The three of them were in the army. I feel him standing behind me, and I stand up straight as I pick up the photograph and bring it closer to me.

"That was taken two weeks before we were able to come back home," I feel Atlas place his fingers on my arm, and he slowly grazes his fingers up to my hand, to take the photo frame from me.

"If you could tell me what you want from me, then I could give it to you," I say, struggling to breathe because I’m so nervous it’s affecting my lungs; there’s a tight feeling in my chest and I’m struggling to stay calm.

"Would you give me anything I wanted?" I feel a rush of excitement as I think of the answer to that question. “Fuck you”, is what I should be saying to him, but the pull in my chest is so heavy that it’s hurting at the thought of the things he wants to do to me. I’ve never felt a pull this strong before; it’s got me breathless.

"If I did, could I go home?" I ask.

That question makes him take a step back, and I turn to face him. “I told you, call me selfish, call me a bastard for being selfish, but there is no way I can let anyone else have you; you’re mine." You’re mine, how those two words have control and power in them, making sure that I know he means what he’s just said.

How can he want me so much, when this is the first time, he's ever seen me?
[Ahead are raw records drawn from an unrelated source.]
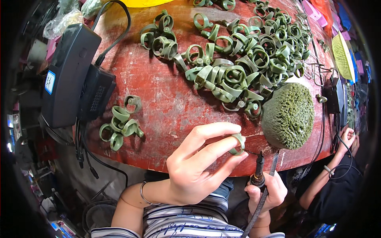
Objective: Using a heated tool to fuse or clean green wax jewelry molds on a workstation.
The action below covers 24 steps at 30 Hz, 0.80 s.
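Observation:
My left hand pinches a small green ring between its fingertips, just above the front edge of the red table. Close to its right, my right hand is closed around a dark heated pen, shaped like a soldering iron, with a braided cord running down from it. The pen's thin tip points at the ring, near or touching it; I cannot tell which. A narrow flat metal blade also sticks up from the right hand. Behind both hands stands a rough-topped green lump.
A large pile of green rings covers the table's far right, with a smaller cluster at the left. Black boxes with cables stand on the left. At the right are a yellow-green basket and another person's hand.

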Each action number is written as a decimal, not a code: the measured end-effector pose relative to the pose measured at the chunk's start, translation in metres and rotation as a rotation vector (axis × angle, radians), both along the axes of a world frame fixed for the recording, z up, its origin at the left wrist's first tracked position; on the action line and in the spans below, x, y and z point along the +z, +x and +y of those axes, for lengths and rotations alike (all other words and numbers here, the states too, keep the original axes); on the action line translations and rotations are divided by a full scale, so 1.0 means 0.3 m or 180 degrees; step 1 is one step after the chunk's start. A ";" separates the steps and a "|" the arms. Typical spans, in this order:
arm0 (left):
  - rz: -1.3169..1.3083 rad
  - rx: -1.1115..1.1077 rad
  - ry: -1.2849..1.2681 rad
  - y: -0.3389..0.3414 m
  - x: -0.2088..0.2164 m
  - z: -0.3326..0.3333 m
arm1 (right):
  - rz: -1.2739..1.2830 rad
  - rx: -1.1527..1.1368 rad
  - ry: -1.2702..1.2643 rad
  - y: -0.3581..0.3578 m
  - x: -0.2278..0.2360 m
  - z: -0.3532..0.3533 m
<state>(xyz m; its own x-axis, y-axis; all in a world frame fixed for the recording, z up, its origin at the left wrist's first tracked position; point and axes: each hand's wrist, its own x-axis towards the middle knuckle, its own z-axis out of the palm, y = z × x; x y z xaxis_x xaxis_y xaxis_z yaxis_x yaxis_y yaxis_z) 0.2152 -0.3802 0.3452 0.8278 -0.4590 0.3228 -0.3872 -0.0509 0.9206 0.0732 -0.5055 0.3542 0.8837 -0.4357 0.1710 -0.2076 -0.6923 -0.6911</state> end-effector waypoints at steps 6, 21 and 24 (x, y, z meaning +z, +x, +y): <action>-0.0030 0.0009 -0.0006 0.001 -0.002 -0.002 | -0.0042 0.0029 -0.0049 0.006 0.002 -0.001; 0.0058 0.0019 -0.0028 0.002 0.000 -0.002 | 0.0035 0.0009 0.0061 0.001 0.003 0.000; 0.0056 0.0014 -0.0036 0.003 -0.001 -0.001 | 0.0052 0.0008 0.0101 -0.001 0.003 0.000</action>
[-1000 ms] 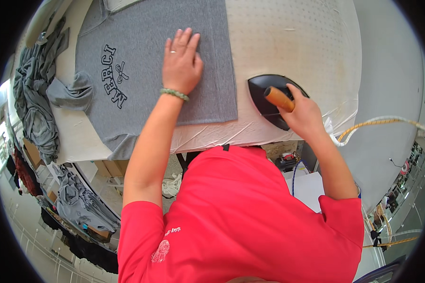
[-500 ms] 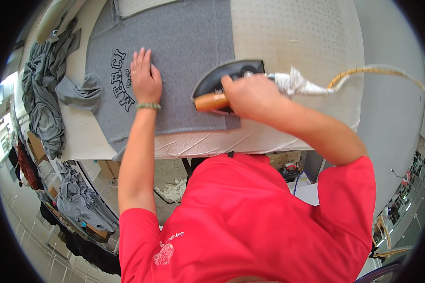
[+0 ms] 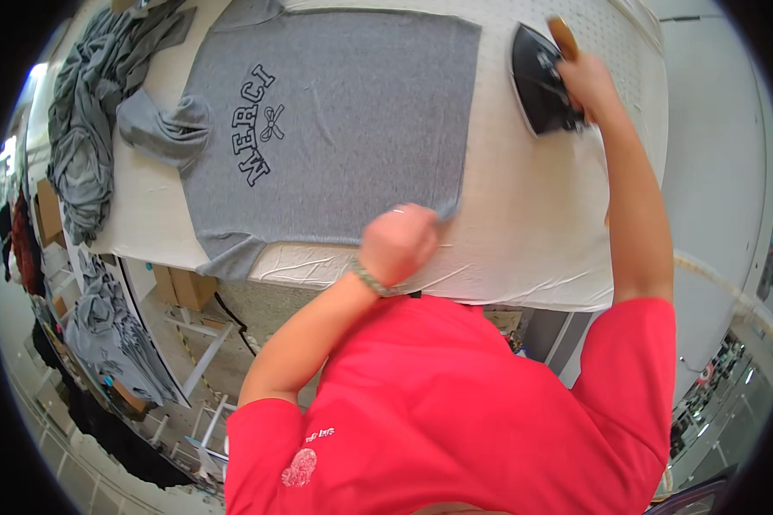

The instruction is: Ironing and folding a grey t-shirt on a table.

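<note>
A grey sweatshirt (image 3: 361,112) lies spread flat on a pale padded pressing table, its dark outlined lettering and bow print toward the left. What looks like its hood (image 3: 165,129) is bunched at the left end. My left hand (image 3: 399,244) is closed at the sweatshirt's near right corner, fingers curled on the hem; motion smears them a little. My right hand (image 3: 587,84) grips the wooden handle of a black iron (image 3: 537,81). The iron is over the table cover, to the right of the sweatshirt and apart from it. Part of its handle is hidden by my hand.
A heap of grey garments (image 3: 86,146) lies along the table's left end. More grey garments (image 3: 116,335) hang or lie below at the left, beside a cardboard box (image 3: 185,287). A pale cable (image 3: 721,287) runs at the right. The table's near edge (image 3: 507,292) is by my waist.
My right hand has carried the iron off the sweatshirt, right and away from me. My left hand has moved from flat beside the print to the near right corner and closed there.
</note>
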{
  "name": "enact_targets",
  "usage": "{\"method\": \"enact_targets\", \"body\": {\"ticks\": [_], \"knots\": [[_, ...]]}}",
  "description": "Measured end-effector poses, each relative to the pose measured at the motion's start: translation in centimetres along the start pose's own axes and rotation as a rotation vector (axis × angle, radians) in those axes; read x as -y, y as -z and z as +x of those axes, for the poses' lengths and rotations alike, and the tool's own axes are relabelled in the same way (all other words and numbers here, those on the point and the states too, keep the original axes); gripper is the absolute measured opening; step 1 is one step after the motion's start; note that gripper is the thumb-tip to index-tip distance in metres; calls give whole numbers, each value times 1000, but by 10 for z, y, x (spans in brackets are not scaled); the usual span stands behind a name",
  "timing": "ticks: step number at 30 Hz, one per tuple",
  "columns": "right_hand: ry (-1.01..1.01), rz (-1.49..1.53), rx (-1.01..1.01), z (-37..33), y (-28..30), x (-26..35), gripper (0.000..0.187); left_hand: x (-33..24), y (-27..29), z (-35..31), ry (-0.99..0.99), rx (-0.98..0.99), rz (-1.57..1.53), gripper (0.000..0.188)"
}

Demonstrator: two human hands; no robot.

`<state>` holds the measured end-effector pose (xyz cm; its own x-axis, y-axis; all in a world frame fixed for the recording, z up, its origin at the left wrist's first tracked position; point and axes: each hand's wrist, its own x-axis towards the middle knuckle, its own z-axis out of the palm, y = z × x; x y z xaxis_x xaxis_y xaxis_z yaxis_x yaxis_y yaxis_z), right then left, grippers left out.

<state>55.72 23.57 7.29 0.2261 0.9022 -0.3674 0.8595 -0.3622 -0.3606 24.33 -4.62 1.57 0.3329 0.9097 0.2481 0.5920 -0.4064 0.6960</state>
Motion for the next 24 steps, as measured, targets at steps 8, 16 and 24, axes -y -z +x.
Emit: {"method": "enact_targets", "body": {"ticks": [8, 16, 24], "knots": [[-179, 166, -9, -105, -9, -71, 27, 44, 73, -92, 1031, -523, -622, 23], [-180, 176, -6, -103, -16, -69, 23, 41, 97, -56, 389, -369, 420, 42], [382, -625, -487, -112, -22, -9, 35, 60, 82, -20, 842, -147, 106, 29]]}}
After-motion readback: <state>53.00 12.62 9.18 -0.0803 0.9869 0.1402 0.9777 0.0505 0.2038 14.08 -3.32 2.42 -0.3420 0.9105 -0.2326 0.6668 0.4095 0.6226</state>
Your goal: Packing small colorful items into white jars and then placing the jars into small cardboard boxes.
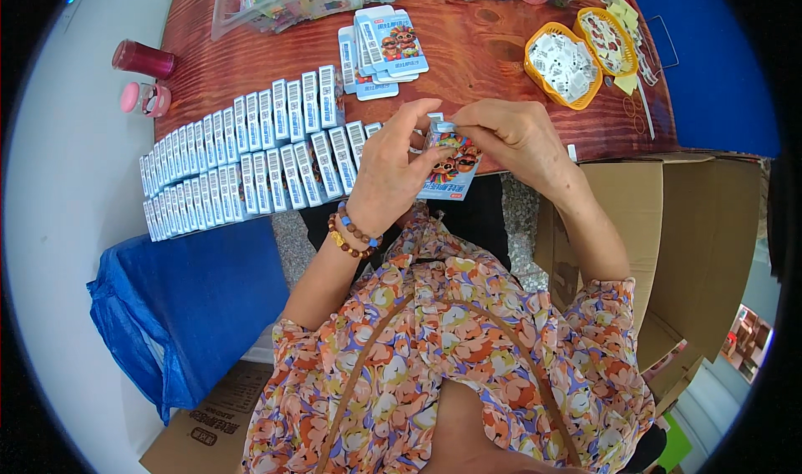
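A small light-blue cardboard box [455, 169] with a colourful cartoon print is held at the table's front edge. My left hand [391, 165], with beaded bracelets at the wrist, grips the box's left side between thumb and fingers. The fingers of my right hand [522, 140] pinch at the box's upper end, by its flap; whether they hold anything else is hidden. Left of my hands, two long rows of similar boxes [251, 123] stand on edge, side by side. Beyond my left hand lies a pile of flat, unfolded boxes [393, 44].
Two yellow baskets [535, 65] with small pieces stand at the right, beside rubber bands [640, 115]. Clear plastic bins [221, 15] line the far side. A dark red cup [144, 59] and a pink-lidded jar [154, 100] sit far left. An open carton [622, 215] stands right of me.
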Demonstrator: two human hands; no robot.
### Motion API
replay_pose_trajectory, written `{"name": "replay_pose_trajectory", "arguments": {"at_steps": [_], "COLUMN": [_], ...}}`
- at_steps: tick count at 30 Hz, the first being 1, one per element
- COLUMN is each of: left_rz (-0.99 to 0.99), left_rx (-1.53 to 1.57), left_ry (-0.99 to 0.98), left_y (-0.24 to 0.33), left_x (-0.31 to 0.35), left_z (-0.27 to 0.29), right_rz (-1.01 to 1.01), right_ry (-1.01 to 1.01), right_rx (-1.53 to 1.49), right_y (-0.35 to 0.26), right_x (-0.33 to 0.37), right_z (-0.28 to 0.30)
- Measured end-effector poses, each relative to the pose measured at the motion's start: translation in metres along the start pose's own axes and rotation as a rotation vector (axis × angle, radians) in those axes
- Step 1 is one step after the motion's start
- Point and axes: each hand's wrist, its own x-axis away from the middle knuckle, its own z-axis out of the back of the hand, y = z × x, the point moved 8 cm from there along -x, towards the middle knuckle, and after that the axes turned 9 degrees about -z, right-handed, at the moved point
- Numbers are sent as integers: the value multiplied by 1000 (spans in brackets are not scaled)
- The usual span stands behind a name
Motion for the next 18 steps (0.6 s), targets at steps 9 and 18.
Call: {"name": "replay_pose_trajectory", "arguments": {"at_steps": [9,18], "left_rz": [34,-23], "left_rx": [75,255], "left_ry": [162,146], "left_y": [-10,-11], "left_x": [0,-7], "left_z": [2,3], "right_rz": [76,-206], "right_ry": [24,9], "right_rx": [75,-548], "right_y": [-8,37], "right_x": [11,14], "right_z": [-2,-4]}}
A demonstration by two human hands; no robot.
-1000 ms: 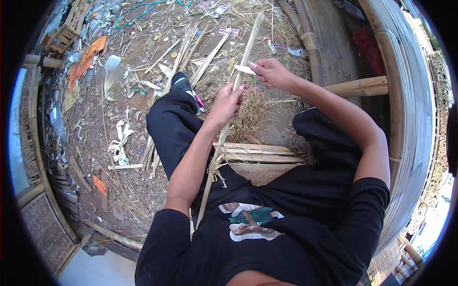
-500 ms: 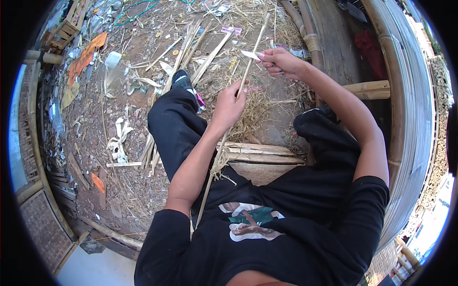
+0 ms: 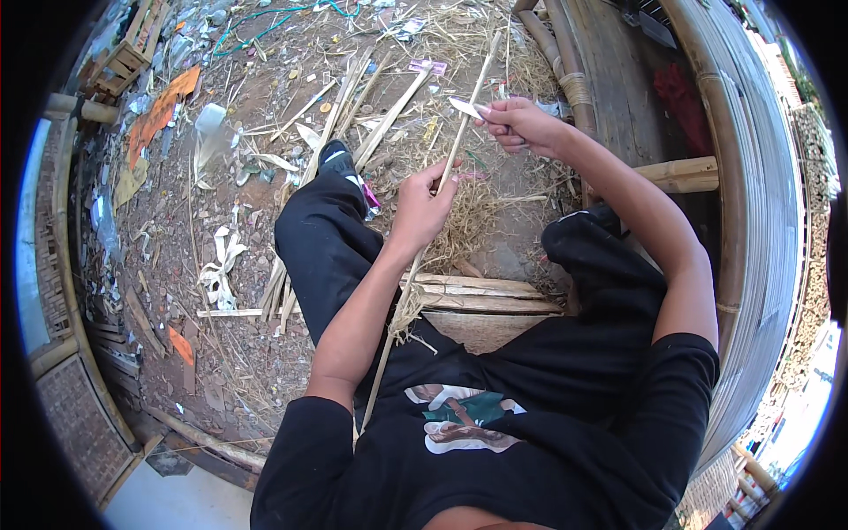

The scariest thing is his eyes. Just thinking of what is hidden behind them right now, makes me shiver. Almost like he needs something from me, and I don’t know if it scares me or turns me on.

Even if he lets me go, I have a feeling he will find me again; one way or the other he is going to make me his. Why do I feel like I’m having a battle? That no matter how much I fight I’m going to lose?

I don’t know what Atlas wants from me; I don’t know how to do what he wants me to do. As much as I’m fighting myself every time, he’s closed to me, I’m starting to lose my patience with him.

"If you want me to be yours so fucking much, then fuck me," I shout at him. There is only so much my head can take right now, this game Atlas is playing with me isn’t fun, and I want the final whistle to blow, and tell me what he wants from me. Atlas is telling me he wants me, but then I can see him fighting himself at the same time; how much of this game can one-person play? Then there is all the sexual tension between us, and now I’m done.